Planters rule the market?
As the end of April approached, all the talk was about how slow the U.S. corn planting pace was developing. As the calendar turned to the month of May, the planting pace eventually hit the slowest rate on record.
Concern over Midwest drought turned to concern over conditions that were too wet and cold. All of this was happening while the market remained concerned about tight old-crop corn and soybean supplies.
Late planting and supply worries usually make up a bullish price recipe. Surprisingly, the market participants kept seeing the price action for corn remain benign. In fact, as of this week, for the month of May, corn is down 1.3%.
So, does it not matter that corn is planted late anymore? Are yields not affected when seeding occurs outside of the optimal planting dates? Has this measuring stick for crop performance been thrown out of the window? The answer: Maybe. Sort of.
The Market's View
Mike North, First Capitol Ag senior risk management adviser, says the U.S. farmers' newer seed and equipment technologies are changing the planting season and the way the market looks at it. "In the past few years, farmers have upgraded their eight-row planters to 16-row and some to 24-row planters. The market is catching onto the fact that farmers can put in the majority of the corn in a very short time frame," North says.
To be sure, this year's corn planting pace has gone from 5% complete on April 29 to 12% the following week, to 28% on May 13. And North sees next week's pace registering between 70% and 80% finished, as of this Sunday.
Longcreekfarms, a poster in Agriculture.com's Marketing Talk discussion group, agrees that bigger planters have changed mindsets. "Bigger planters = faster replanting, when the first round was sliced into mud. Here in the eastern Corn Belt, I finished corn on April 25. My crop received a frost on May 14, 2013, but it looks like everything is taking off again," Longcreekfarms wrote.
Can we surmise that it's the bigger planters that are making this market unresponsive to delayed planting? Ron and Sue Mortensen, Advantage Ag analysts, see the market looking for other news, other than planting information.
"Since there has been no reaction to record-slow plantings, the market will need something else to happen to cause the next big move.
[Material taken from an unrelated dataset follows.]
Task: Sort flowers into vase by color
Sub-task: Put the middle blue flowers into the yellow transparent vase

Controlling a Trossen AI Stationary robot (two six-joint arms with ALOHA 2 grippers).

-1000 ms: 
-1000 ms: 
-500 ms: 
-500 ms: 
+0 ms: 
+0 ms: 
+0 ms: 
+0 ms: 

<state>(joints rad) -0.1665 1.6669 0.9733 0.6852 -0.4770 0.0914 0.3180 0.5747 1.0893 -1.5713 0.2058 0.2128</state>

No news to cause a big move? Then prices could easily drift lower as the market sinks under the weight of much larger supplies," the Mortensens say.
But wait -- the planting story is not over, according to colorofmoney, another poster in Agriculture.com's Marketing Talk discussion group. "You have to get off the tractor and dig a little behind the planter to see what's really happening. It has been good here (southern Minnesota) this last week, but any corn planted before that was a little sticky underneath. Pictures don't always tell the whole story. Last night, 3/4-inch of rain fell and more to come Sunday. Planters will likely be parked here over the weekend and be rolling past Memorial Day around here," colorofmoney wrote.